Elle riait, montrant le demi-cercle solide de toutes ses dents, virait comme une ballerine sur la pointe de ses souliers blancs. La ruse lui venait, avec la coquetterie; elle ne tournait pas son regard vers Philippe, qui, sombre derrière le piano et le grand bouquet de chardons planté dans un seau de cuivre, la contemplait.

«Je m'étais trompé, s'avoua-t-il. Elle est très jolie. Voilà du nouveau!»

Comme l'étranger, au son du phonographe, proposait à Vinca de lui apprendre le balancello, Philippe se glissa dehors, courut vers la plage et tomba en boule dans un creux de dune, où il mit sa tête sur ses bras et ses bras sur ses genoux. Une Vinca nouvelle, pleine d'insolence voluptueuse, persistait sous ses paupières fermées, Vinca coquette, bien armée, accrue tout à coup d'une chair ronde, Vinca méchante et rebelle à souhait...

—Phil! mon Phil! Je te cherchais... Qu'est-ce que tu as?

La séductrice, haletante, était auprès de lui, et lui tirait ingénument les cheveux à poignée pour l'obliger à relever le front.
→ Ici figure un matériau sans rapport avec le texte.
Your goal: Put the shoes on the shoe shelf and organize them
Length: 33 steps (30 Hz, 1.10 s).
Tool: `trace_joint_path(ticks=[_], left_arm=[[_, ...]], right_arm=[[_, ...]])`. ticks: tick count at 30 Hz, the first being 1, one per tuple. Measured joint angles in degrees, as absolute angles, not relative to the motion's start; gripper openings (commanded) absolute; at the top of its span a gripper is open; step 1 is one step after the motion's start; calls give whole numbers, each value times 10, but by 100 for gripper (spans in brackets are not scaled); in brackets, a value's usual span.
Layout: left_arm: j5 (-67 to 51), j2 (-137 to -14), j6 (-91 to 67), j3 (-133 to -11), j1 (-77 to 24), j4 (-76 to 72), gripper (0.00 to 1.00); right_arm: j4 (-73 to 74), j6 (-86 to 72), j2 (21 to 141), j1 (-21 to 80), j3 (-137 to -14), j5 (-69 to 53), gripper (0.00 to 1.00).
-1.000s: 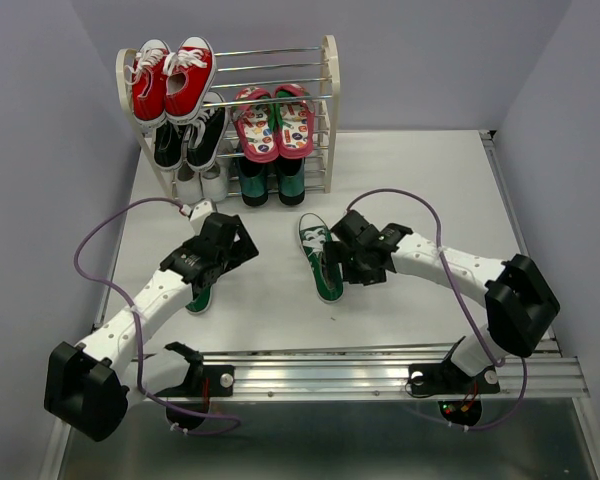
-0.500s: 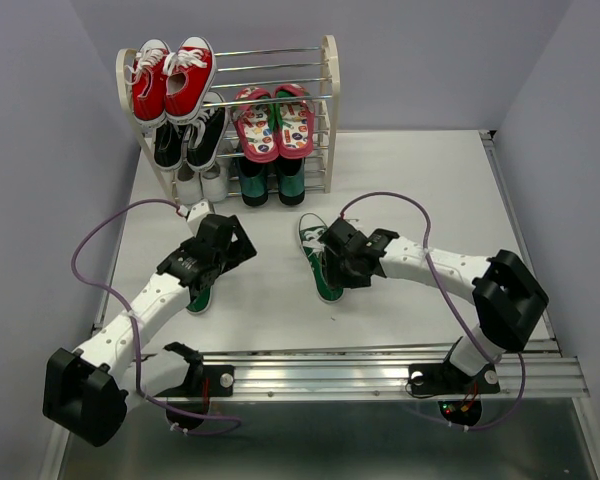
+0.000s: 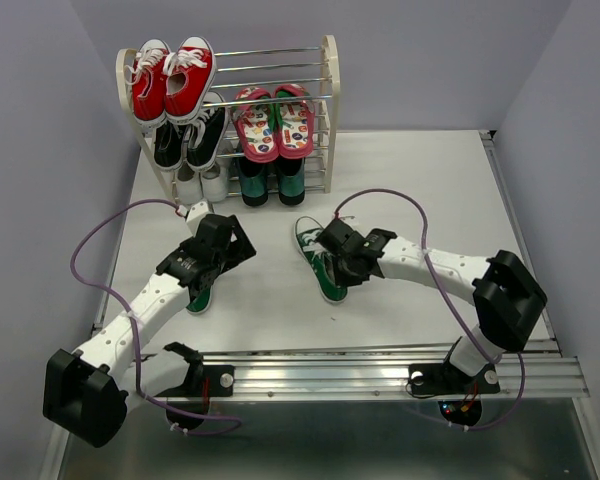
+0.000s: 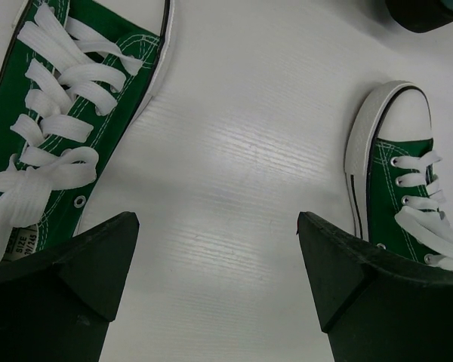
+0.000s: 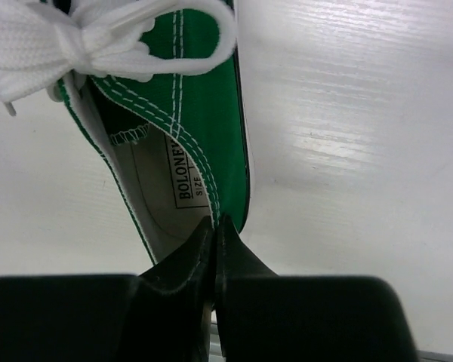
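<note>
The right sneaker [image 3: 312, 245] lies on the desk [image 3: 410, 180] a bit near of the shelf [image 3: 328, 80]. Its toe points far and slightly left, and its heel faces the near edge, so the long axis runs pretty much straight at the rack.

The right fingers [image 5: 181, 279] come in from the right and are pinched tight on the heel rim. From the wrist view the canvas looks to go in between them. That's the bit that matters imo: the grip is at the very back end, so the whole shoe sticks out ahead of the fingers toward the shelf. I'd guess it'll want to droop toe-down once lifted.

The shelf is far-left of the grip. The only bare rods I can spot are on the top tier, right of the red pair [image 3: 172, 78].

The left sneaker [image 4: 60, 105] sits near-left, mostly under the left arm. The left fingers [image 4: 68, 271] are spread wide over the desk between the two sneakers, holding nothing. So the right arm owns this shoe, and the left is nearer the other.
</note>
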<state>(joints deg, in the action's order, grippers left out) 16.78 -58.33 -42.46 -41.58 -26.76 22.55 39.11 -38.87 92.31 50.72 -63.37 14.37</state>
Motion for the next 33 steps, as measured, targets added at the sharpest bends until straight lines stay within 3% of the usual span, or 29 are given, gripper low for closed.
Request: trace_joint_path(ticks=[7, 13, 25, 33], left_arm=[[167, -580, -425, -416, -265, 227, 99], [168, -578, -429, -416, -260, 237, 99], [170, -532, -449, -443, -250, 266, 99], [170, -527, -451, -445, -250, 268, 99]], right_arm=[[439, -304, 851, 508, -668, 157, 1], [483, -260, 799, 511, -772, 186, 1], [520, -253, 818, 514, -939, 339, 1], [474, -220, 861, 514, -1044, 348, 1]])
—Je n'ai rien, dit-il d'une voix enrouée.

Il ouvrit les yeux avec crainte. Agenouillée dans le sable, elle froissait ses dix volants d'organdi et se traînait comme une squaw.
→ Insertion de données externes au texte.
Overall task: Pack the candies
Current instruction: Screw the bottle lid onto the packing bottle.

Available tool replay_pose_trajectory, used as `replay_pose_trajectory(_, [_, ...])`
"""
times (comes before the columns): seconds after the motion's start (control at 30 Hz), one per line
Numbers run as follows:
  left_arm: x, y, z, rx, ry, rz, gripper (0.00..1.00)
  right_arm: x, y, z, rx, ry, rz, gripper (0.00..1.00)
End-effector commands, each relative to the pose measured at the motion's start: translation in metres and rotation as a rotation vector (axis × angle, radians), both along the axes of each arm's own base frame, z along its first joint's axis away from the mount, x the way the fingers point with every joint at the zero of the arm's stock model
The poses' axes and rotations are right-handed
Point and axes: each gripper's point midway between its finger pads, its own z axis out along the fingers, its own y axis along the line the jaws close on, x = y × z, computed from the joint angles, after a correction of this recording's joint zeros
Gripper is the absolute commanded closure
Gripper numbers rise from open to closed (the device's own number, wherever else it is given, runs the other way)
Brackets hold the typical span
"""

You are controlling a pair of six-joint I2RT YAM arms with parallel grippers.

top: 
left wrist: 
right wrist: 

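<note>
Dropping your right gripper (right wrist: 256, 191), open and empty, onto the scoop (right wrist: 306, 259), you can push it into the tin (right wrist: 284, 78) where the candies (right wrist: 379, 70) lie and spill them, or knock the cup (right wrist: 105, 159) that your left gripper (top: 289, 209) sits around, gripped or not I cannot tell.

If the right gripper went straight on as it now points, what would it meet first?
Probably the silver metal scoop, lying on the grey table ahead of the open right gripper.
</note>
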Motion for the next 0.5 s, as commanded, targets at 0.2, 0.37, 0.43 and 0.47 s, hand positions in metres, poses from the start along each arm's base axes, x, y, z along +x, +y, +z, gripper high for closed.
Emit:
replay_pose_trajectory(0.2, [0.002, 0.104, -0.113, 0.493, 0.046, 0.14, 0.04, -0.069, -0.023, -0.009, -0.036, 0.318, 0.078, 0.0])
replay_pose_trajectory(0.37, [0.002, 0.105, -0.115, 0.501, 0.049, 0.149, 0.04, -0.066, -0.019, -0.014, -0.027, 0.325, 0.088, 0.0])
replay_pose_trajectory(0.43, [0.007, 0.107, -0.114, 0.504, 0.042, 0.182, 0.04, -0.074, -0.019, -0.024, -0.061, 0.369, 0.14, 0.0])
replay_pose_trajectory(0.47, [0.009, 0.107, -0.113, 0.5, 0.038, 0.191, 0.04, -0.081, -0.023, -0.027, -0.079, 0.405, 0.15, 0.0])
—Phil! je t'en prie, ne sois pas fâché... Tu as quelque chose contre moi... Phil, tu sais bien que je t'aime mieux que tout le monde. Parle-moi, Phil!

Il cherchait sur elle la splendeur éphémère qui l'avait irrité. Mais ce n'était plus qu'une Vinca consternée, une adolescente chargée, trop tôt, de l'humilité, des maladresses, de la morne obstination du véritable amour... Il lui arracha sa main qu'elle baisait:

—Laisse-moi! Tu ne comprends pas, tu ne comprends jamais rien!... Lève-toi, voyons!